A Ferragosto l’intervista pre-Europei, con previsione sul cammino azzurro azzeccata alla perfezione («Le aspettative sono tante, ma la finale è un traguardo difficile da raggiungere: qualificarsi per il torneo Preolimpico sarebbe un grande risultato»), oggi il nuovo racconto, più emozionante e coinvolgente, a 20 giorni dal clamoroso ritorno sulla panchina della Nazionale. Un discorso che abbiamo ripreso tra New Orleans (dove tre giorni giorni fa gli Spurs hanno giocato e perso a sorpresa, riscattandosi però la scorsa notte con Memphis) e San Antonio, da due stagioni la fantastica sede cestistica del 56enne allenatore nato a Catania e dal 2005 – con l’approdo per la prima volta al Cska Mosca, dopo aver dominato in Italia – diventato cittadino del mondo.

Quando si parla dell’Ettore nostro, patrimonio dello sport azzurro, i riconoscimenti del suo valore e della sua eccellenza sono unamini: lui mette tutti d’accordo. Con ammirazione ed euforia popolare. Le stesse che hanno accompagnato la sua nomina, consentendo ad un movimento in difficoltà, ma sempre sorretto da genuina passione, di volare subito con la fantasia.

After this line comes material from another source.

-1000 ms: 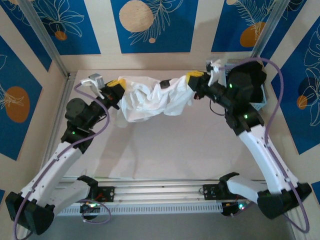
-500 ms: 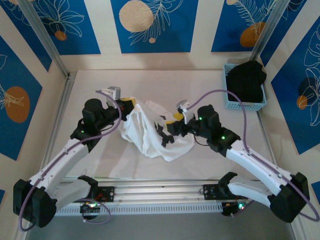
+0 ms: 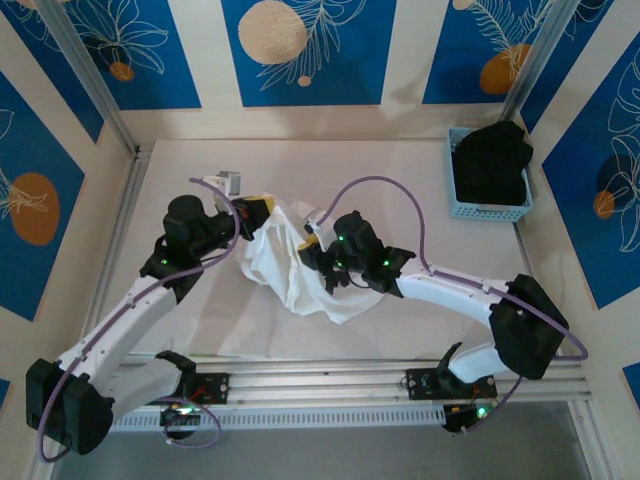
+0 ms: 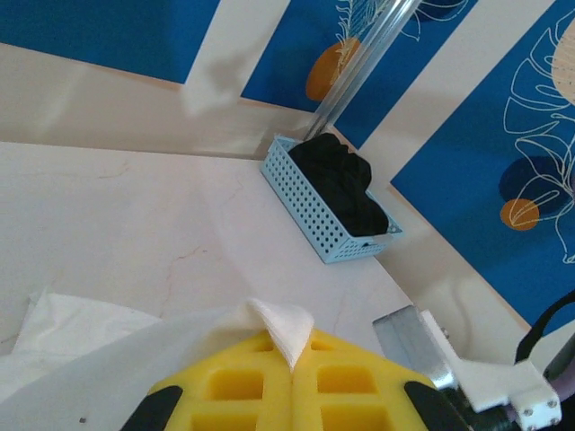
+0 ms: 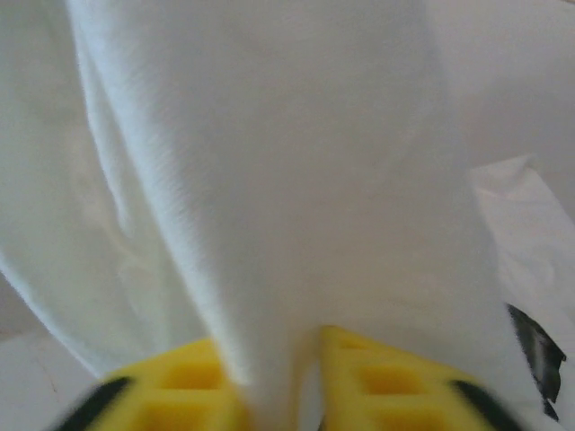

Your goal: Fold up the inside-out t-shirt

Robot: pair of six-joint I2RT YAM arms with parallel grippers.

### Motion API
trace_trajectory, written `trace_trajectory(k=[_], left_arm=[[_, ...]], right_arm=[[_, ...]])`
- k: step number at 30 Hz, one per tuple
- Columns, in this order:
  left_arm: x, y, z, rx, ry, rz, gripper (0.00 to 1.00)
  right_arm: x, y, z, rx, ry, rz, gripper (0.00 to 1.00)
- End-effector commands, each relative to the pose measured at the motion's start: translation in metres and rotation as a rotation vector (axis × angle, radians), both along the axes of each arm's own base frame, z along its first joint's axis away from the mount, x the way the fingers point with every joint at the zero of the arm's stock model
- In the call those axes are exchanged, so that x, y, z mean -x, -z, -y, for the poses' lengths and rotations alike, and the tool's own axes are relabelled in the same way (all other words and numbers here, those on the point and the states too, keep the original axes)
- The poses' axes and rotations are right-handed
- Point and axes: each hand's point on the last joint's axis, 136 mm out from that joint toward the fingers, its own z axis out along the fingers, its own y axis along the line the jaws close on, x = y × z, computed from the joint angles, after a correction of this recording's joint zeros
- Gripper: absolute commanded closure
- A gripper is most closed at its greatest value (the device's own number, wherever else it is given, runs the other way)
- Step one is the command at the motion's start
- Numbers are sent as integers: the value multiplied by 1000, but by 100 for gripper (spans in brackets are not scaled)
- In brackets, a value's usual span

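Observation:
The inside-out t-shirt (image 3: 290,268) is a crumpled white heap on the table, left of centre. My left gripper (image 3: 258,212) holds its upper left edge. In the left wrist view the yellow pads of the left gripper (image 4: 294,364) are shut on a small white corner of the t-shirt (image 4: 280,325). My right gripper (image 3: 308,252) is pressed into the heap from the right, close to the left one. In the right wrist view a hanging fold of the t-shirt (image 5: 269,180) runs down between the nearly closed yellow pads of the right gripper (image 5: 301,395).
A light blue basket (image 3: 490,210) with a black garment (image 3: 492,160) stands at the back right corner, also seen as the basket (image 4: 310,220) in the left wrist view. Metal posts and patterned walls border the table. A rail runs along the near edge.
The shirt was stretched between both grippers at the back. The right arm swung to the centre, let go and closed on the cloth again beside the left gripper. The shirt now lies bunched.

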Motion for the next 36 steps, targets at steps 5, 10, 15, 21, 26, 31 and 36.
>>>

Se rivoluzione doveva essere, dopo il divorzio con Pianigiani, coach Messina era l’unico in grado di poter accendere i sogni. Non ha la bacchetta magica e non si sente un deus ex machina, è vero. Ma ha la genialità tecnica e la personalità, oltre all’esperienza, per cercare di realizzare il capolavoro della qualificazione alle Olimpiadi di Rio, riportando l’Italia ai Giochi dodici anni dopo l’argento di Atene.

Disciplina tattica, fluidità del gioco d’attacco, altruismo, capacità di comprendere quando bisogna fare un passo avanti o uno indietro: concetti semplici, visti raramente agli Europei – dove in campo imperava l’uno contro uno dei “big” – e che invece saranno alla base della filosofia dell’assistente di Popovich. A cui aggiungere la totale applicazione difensiva – fattore legato alla volontà dei giocatori di sacrificarsi – che tra Berlino e Lille era, invece, solo un optional.

Non sarà facile centrare l’obiettivo, vista la forza delle avversarie, ma adesso l’Italia ha davvero tutto per provarci con convinzione e legittime ambizioni, sperando anche di poter contare sulla spinta di Torino, candidata forte a ospitare l’esagonale decisivo che promuove solo la prima.

Messina non si preoccupa delle poche settimane che avrà a disposizione per preparare l’appuntamento di luglio («Io do il meglio se i tempi sono stretti») ed ha l’energia e l’entusiasmo di un coach al primo incarico di prestigio. E, possiamo esserne certi, regalerà qualche sorpresa per tentare di trasformare il sogno in realtà.